## Problem requirements
Could you set down exactly the lines of the data below, starting at the one that holds "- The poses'" and ending at the one that holds "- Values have", both included, and only those?

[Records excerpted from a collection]
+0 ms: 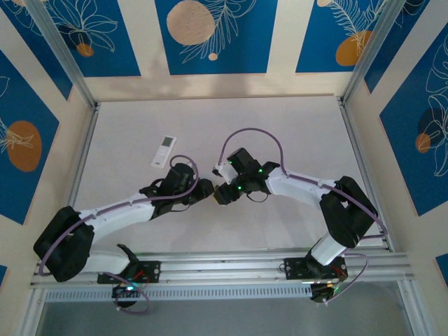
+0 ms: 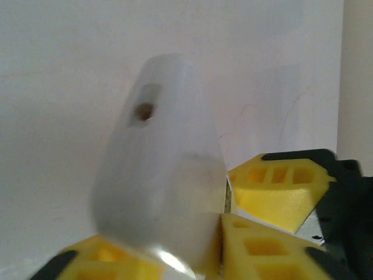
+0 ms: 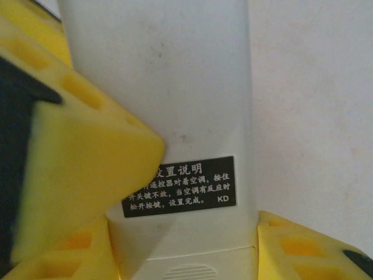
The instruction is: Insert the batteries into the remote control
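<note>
The left arm and the right arm both bend inward from their bases, elbows out and low. The left gripper and right gripper meet almost tip to tip midway between them. The left's yellow fingers clamp one end of the remote control, and the right's fingers press its two sides.
</note>
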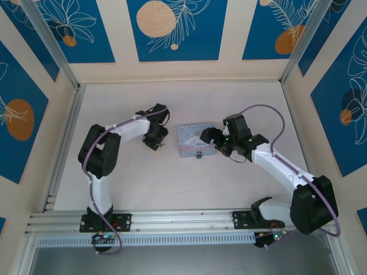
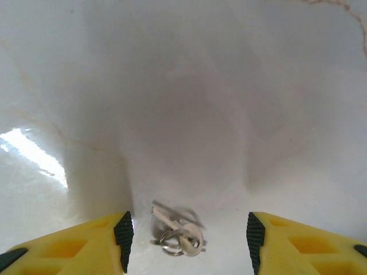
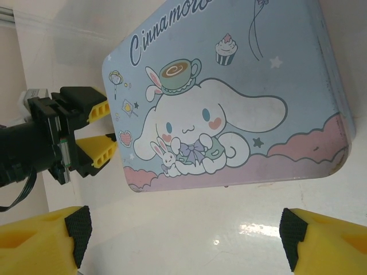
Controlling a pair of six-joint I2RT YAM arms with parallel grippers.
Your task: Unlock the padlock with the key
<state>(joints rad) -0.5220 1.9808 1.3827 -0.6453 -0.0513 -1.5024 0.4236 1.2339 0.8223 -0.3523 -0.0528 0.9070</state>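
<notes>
Key between spread left jaws

Overhead and wrist close-ups sharing tin

Tin: pale blue lid, white cartoon pup, pink clouds, navy script. Key silvery on white table. Left gripper fingers yellow w/ black pads; right gripper fingers same. Walls: cream w/ blue panels, orange discs, white leaf outlines. Arms white & black.
</notes>
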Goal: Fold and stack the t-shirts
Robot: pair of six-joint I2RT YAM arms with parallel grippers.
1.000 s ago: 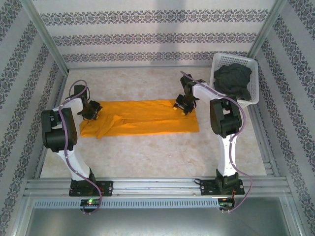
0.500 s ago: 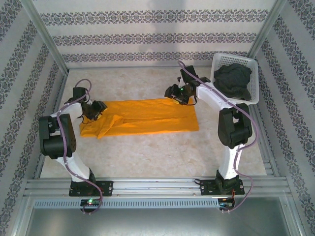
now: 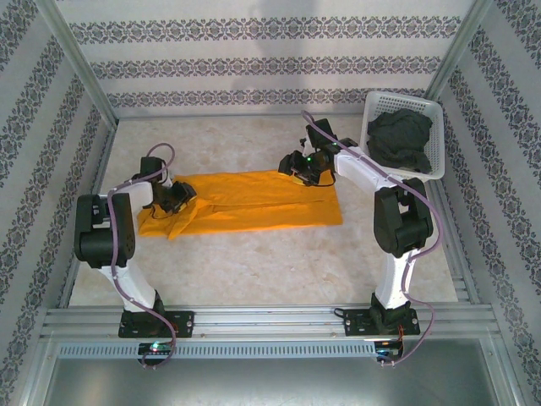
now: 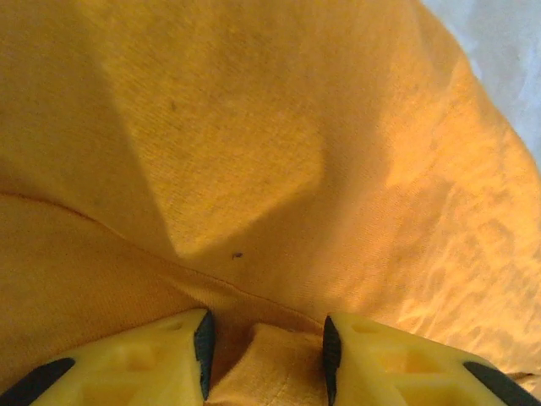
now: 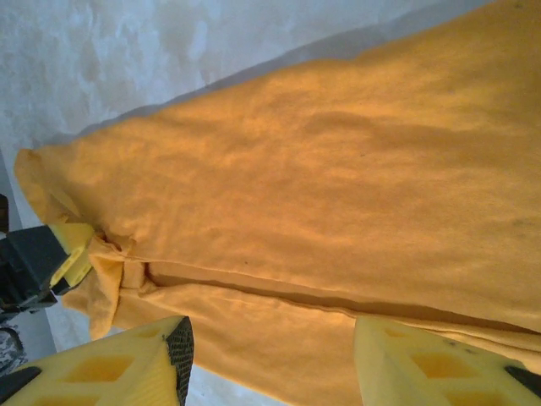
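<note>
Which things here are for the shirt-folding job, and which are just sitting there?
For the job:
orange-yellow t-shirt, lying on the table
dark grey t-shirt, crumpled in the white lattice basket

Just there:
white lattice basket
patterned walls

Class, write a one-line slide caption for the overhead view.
The left hand and right hand at opposite ends of an orange t-shirt; a grey t-shirt sits in the white basket.

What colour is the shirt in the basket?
Dark charcoal grey; the shirt in the basket shows best in the top external view.
</note>
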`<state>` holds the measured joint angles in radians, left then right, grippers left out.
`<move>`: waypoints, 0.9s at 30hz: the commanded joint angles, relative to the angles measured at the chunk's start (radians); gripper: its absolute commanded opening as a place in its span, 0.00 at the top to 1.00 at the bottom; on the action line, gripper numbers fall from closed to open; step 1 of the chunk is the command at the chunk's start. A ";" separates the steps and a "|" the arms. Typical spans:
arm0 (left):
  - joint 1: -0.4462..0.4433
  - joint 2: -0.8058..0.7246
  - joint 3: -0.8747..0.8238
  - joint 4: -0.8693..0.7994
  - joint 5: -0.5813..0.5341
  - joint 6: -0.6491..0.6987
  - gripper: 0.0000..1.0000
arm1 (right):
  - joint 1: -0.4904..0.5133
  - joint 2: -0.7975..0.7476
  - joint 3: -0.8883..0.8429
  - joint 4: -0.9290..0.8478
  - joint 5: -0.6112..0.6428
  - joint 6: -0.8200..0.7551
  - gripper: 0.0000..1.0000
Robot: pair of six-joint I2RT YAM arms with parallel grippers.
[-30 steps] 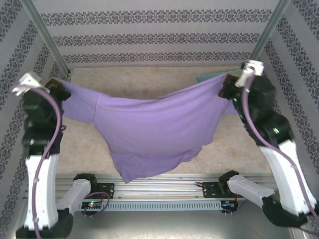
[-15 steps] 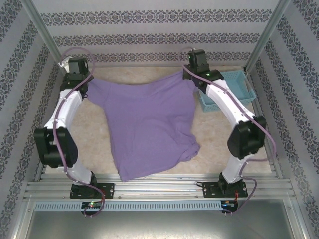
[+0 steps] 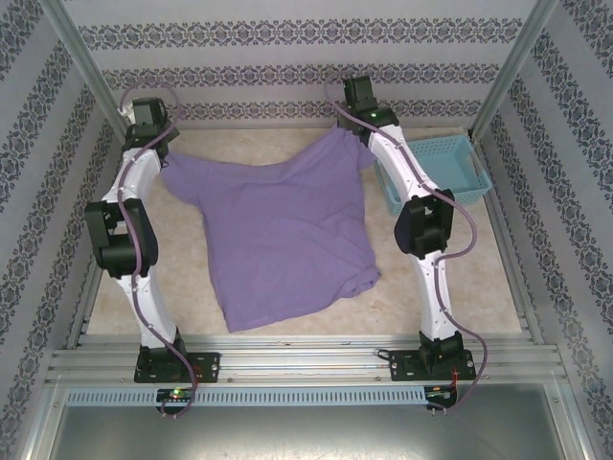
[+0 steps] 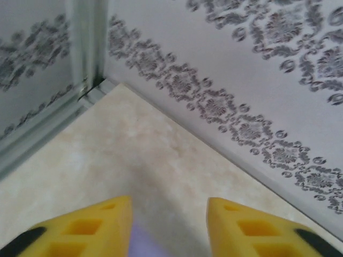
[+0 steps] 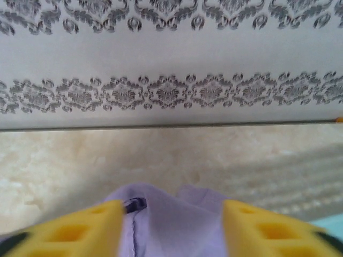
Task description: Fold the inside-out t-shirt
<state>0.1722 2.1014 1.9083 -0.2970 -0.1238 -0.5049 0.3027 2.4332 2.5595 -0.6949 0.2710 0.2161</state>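
At the far left corner, the left gripper [image 4: 169, 203] has its yellow fingers [image 4: 91, 230] spread apart. Bare beige table [image 3: 460, 287] shows between them, with only a sliver of the purple t-shirt [image 3: 283, 235] at their base. The shirt lies spread out across the middle of the table. Its far-left corner reaches toward the left arm's tip, its far-right corner peaks up by the right arm's tip, and its near hem lies close to the metal rail [image 3: 306, 356]. The right gripper [image 5: 172, 206] is parted too, with a seamed edge of the shirt lying loose between its fingers and nothing pinched. At the far right, just beyond that arm, sits a light blue basket [image 3: 436, 172].
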 commanded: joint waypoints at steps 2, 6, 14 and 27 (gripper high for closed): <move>0.013 0.062 0.266 -0.392 0.092 -0.006 0.27 | 0.005 0.004 0.135 -0.255 0.021 -0.049 0.30; -0.028 -0.047 0.084 -0.367 0.106 -0.051 0.24 | 0.030 -0.168 -0.138 -0.217 -0.009 -0.018 0.30; -0.102 -0.255 -0.358 -0.141 0.195 -0.125 0.21 | 0.097 -0.574 -0.872 0.053 -0.112 0.094 0.28; -0.330 -0.571 -0.962 -0.007 0.197 -0.200 0.23 | 0.179 -0.812 -1.516 0.208 -0.198 0.296 0.30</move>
<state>-0.1116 1.5558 0.9947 -0.3660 0.0856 -0.6788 0.4694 1.6688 1.1156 -0.5411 0.1001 0.4309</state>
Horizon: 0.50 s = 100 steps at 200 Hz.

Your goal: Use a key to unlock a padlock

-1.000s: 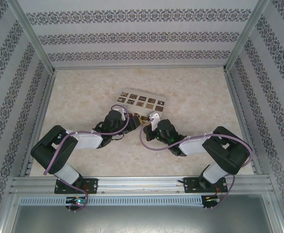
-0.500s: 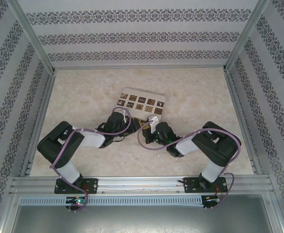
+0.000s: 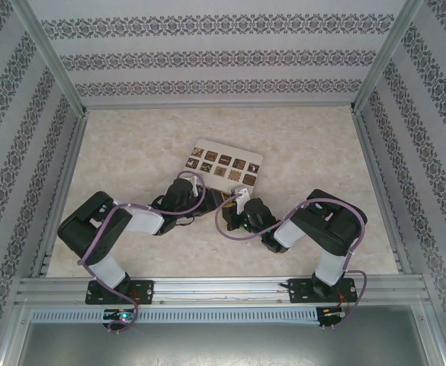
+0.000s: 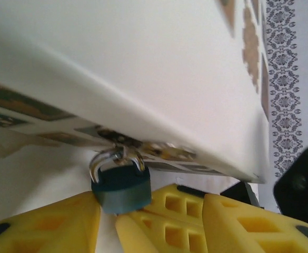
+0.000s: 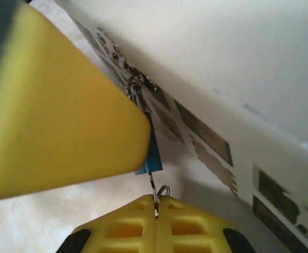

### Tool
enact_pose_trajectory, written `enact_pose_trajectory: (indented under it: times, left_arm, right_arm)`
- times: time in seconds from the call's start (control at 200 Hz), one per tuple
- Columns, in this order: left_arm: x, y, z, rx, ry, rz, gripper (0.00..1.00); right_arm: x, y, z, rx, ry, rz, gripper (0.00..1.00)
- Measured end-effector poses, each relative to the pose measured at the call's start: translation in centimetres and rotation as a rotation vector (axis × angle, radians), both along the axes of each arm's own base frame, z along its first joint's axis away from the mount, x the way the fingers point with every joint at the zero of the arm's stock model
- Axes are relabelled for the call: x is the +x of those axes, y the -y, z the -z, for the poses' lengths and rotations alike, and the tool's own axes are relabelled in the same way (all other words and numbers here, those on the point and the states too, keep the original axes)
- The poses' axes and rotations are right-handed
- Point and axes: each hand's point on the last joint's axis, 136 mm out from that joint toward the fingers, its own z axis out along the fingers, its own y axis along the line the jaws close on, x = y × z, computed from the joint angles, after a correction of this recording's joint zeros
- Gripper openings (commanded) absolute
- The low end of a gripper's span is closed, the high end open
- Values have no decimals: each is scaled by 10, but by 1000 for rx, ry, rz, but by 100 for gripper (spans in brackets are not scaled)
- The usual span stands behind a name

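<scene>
The teal padlock (image 4: 121,187) hangs by its silvery shackle from the hasp on the cream box (image 4: 143,79). My left gripper (image 4: 152,196) is open, its yellow fingers (image 4: 43,226) on either side of the padlock and apart from it. My right gripper (image 5: 156,203) is shut on the thin silvery key (image 5: 152,184), whose tip points up into the underside of the padlock (image 5: 154,153). One left finger (image 5: 53,116) covers most of the lock there. From above, both grippers, left (image 3: 207,198) and right (image 3: 232,202), meet at the box's near edge.
The cream box (image 3: 224,164) with brown picture tiles lies mid-table, tilted. Patterned walls and aluminium rails (image 3: 62,175) close the table on three sides. Both arms are folded low, with cables looping near the grippers.
My left gripper has opened and let go of the padlock. The right arm has folded in closer, bringing the key up to the lock. The box has shifted slightly.
</scene>
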Motion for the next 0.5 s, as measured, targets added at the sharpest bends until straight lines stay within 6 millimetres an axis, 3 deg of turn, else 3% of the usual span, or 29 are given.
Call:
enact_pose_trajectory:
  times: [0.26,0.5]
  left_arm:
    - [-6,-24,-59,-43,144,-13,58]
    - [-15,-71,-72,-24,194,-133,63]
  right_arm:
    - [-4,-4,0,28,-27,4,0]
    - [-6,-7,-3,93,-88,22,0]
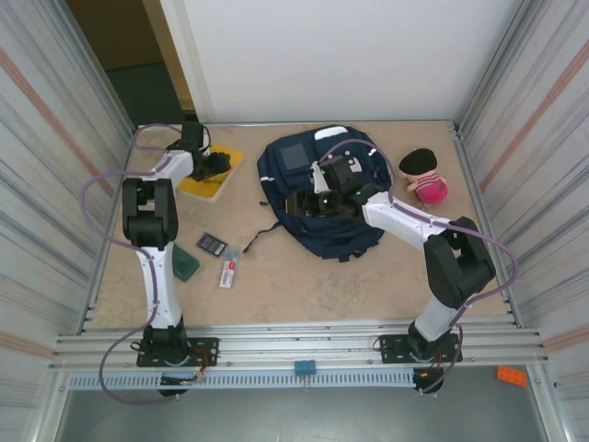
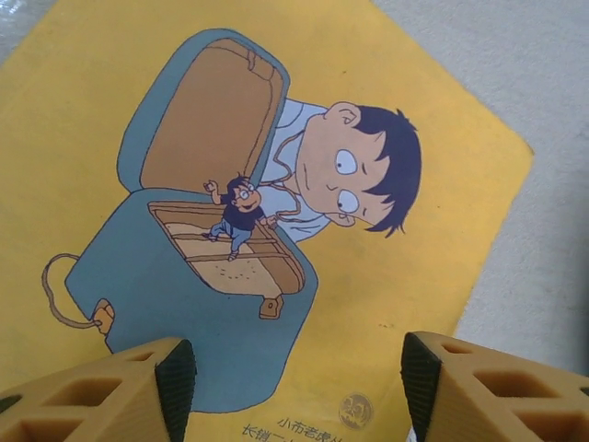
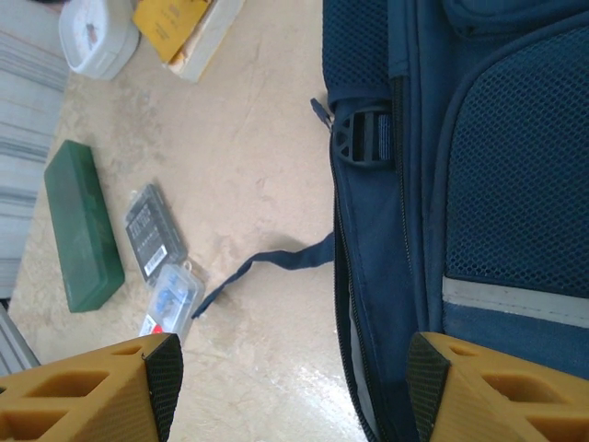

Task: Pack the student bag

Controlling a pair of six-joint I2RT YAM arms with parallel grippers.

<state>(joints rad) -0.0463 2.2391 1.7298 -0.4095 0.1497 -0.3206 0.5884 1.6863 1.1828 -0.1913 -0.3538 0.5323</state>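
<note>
Progress is judged to be at an early stage: nothing is seen inside the student bag, and every loose item is found lying outside it. The bag is laid flat on the surface, a little toward 1 o'clock from the centre in the top view, with its window pocket turned to 11 o'clock. Whether the main compartment has been unzipped cannot be told from these views.

The left pincer is held above a yellow picture book, which lies at 10 o'clock on the surface, well apart from the bag. Its fingers are spread, with the cover showing between them and nothing gripped. The right pincer is positioned over the bag's 8 o'clock side, near a buckle and a zip line. Its fingers are likewise spread and nothing is pinched.

The following are noted as unpacked: a green case, a dark calculator-like item and a small clear packet, grouped at 8 o'clock of the bag, and a pink and black plush toy just beside the bag at 2 o'clock.

The step in hand is assessed as a pick-up of the book by the left arm while the bag is attended by the right. All packing is considered outstanding.
</note>
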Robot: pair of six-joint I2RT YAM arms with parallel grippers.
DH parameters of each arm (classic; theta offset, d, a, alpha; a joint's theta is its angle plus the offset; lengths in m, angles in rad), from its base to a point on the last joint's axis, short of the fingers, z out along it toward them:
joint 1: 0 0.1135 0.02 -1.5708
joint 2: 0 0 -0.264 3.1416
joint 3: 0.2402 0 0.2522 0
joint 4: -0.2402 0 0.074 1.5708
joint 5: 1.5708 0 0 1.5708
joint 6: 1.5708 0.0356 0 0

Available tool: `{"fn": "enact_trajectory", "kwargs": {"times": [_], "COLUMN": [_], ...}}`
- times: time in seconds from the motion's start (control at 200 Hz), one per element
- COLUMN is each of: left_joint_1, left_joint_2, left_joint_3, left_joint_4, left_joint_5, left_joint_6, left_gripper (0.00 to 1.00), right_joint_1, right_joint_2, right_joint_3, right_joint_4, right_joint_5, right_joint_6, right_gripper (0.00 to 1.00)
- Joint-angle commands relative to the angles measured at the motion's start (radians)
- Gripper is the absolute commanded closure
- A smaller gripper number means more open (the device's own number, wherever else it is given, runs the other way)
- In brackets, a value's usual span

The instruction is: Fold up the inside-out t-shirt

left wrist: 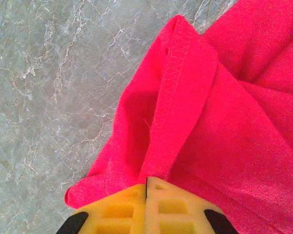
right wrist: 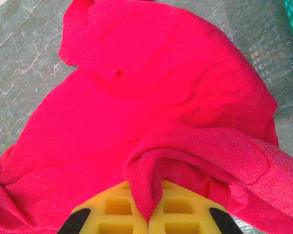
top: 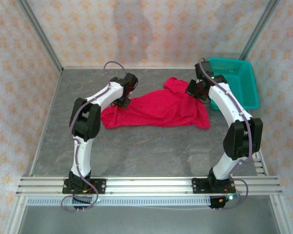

## Answer section
- The poses' axes and rotations are right-handed
- Point and axes: each hand's point on the last joint's axis, 136 mm out from that joint toward the fingers, its own z axis out along the fingers, its own y axis along the line the jaws close on, x = y × z, computed from the joint angles, after a correction of this recording's joint zeros
- Gripper openings (commanded) absolute
- The low end of a gripper's span is closed, the high end open
- Values have no decimals: each is scaled by 10, but by 1000 for rx, ry, rz, but by 100 for gripper (spans in brackets are not scaled)

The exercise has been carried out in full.